Why, you may ask, use the DDS API derived from the IDL to C++11 mapping?

It turns out that defining the APIs in IDL is very useful for automated tools and an important capability for component-based programming.

If an application developer uses a component-based programming framework or some other code-generation framework it is isolated from the middleware APIs. The application user programs to the "framework APIs" and the mapping to the "technical middleware layer" is handled by the code generation and the tooling. The IDL provides a nice intermediate representation for the framework which can then generate code that is not tied to a programming language, and the IDL to language mapping handles the rest. In this scenario the IDL to C++11 mapping may be the best approach. The tools can keep using IDL and yet the resulting code is cleaner, more efficient, and robust than the one that would be generated from the "classic" IDL to C++ mapping.

There are other situations where using IDL-derived APIs may be advantageous to the application, for example if they are integrating other technologies and frameworks that also use IDL. In this case the IDL to C++11 mapping may also be the best approach.

What about the old-tried (classic) IDL to C++ API? This also makes sense for people that do not particularly like or cannot use some of the "modern" C++ magic (auto pointers, STL, templated meta programming, etc.). For example some compilers that do not support these advanced features or it these extra libraries would make the code too complex or expensive to certify.

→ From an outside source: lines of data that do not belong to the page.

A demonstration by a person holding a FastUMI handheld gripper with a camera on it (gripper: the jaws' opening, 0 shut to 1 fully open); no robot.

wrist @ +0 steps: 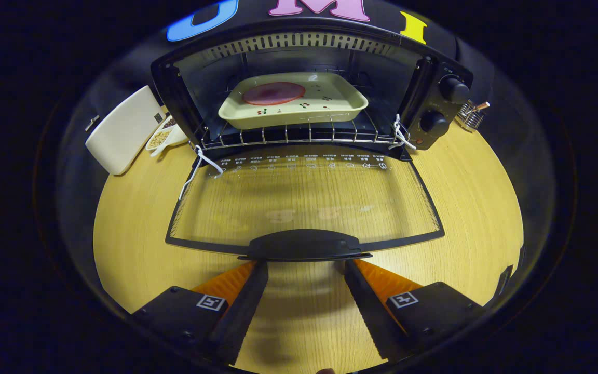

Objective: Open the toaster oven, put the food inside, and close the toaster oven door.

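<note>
Toaster oven (pixel 436 111), door (pixel 304 200) down flat, tray (pixel 330 106) of food on rack; gripper (pixel 301 270) fingers apart just under door handle (pixel 304 245).

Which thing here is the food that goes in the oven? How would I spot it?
Find the black toaster oven on the wooden table, its glass door folded down flat. On the wire rack inside sits a pale tray. The food is the flat reddish round slice lying in it.

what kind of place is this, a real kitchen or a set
Likely a staged kitchen booth: a toaster oven with its door open on a wooden table, black cloth behind. The open gripper sits at the door handle.
</note>
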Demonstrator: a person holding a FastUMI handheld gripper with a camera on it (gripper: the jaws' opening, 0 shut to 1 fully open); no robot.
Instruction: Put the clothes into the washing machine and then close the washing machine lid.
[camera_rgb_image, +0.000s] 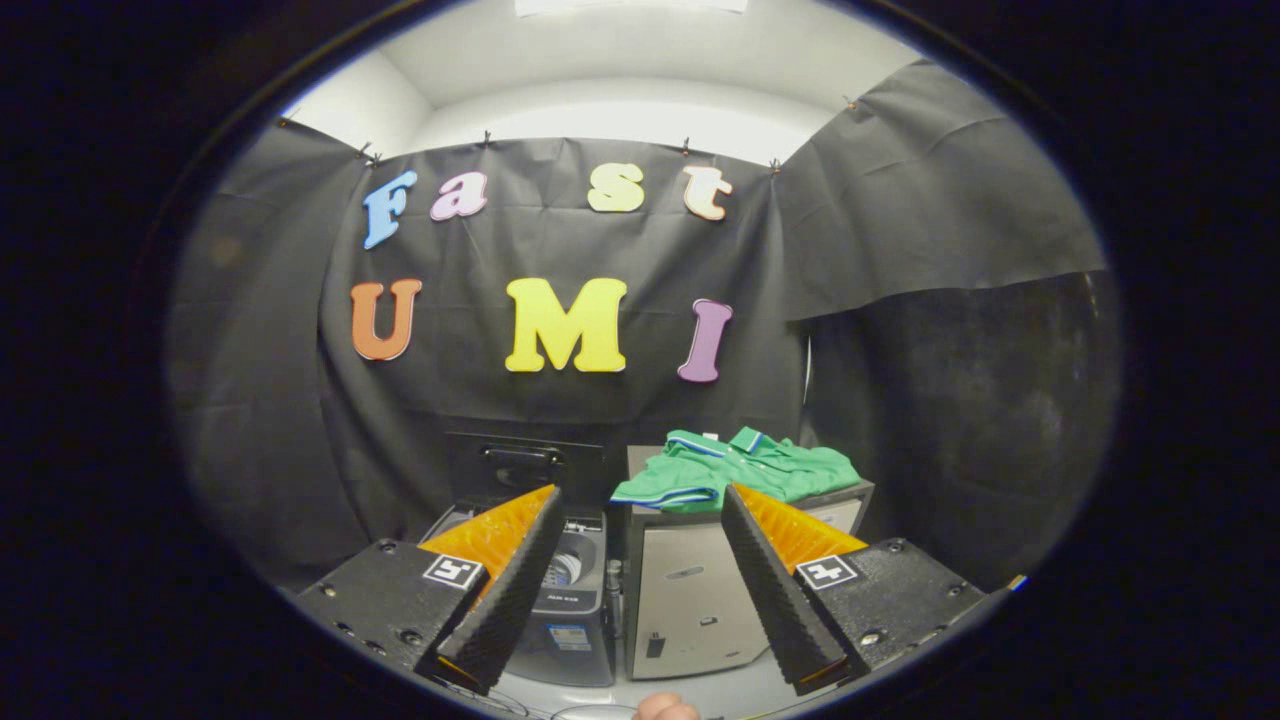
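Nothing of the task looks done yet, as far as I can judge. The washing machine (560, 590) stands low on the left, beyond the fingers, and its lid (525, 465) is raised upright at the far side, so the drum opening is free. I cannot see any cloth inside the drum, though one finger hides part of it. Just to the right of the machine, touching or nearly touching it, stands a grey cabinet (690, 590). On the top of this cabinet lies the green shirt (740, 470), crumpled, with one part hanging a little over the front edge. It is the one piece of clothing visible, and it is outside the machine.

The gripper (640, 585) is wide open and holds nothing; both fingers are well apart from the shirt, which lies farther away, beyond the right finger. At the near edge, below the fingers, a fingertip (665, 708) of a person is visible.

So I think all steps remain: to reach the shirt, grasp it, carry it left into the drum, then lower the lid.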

In the end, it is all about choice and ensuring that you have the best tool to do the job. One of the great things about DDS is that allows applications that are written in different programming languages to communicate and share information. Stated another way, DDS gives you a way to have these applications integrated and interoperate. The DDS concepts: DomainParticipant, Topic, DataWriter, DataReader, QoS, Content Filters, are the same across these options, while the specific language APIs can differ. Therefore, using a specific C++ language binding is a matter of choice and convenience, much like deciding to use Java, C, or C#.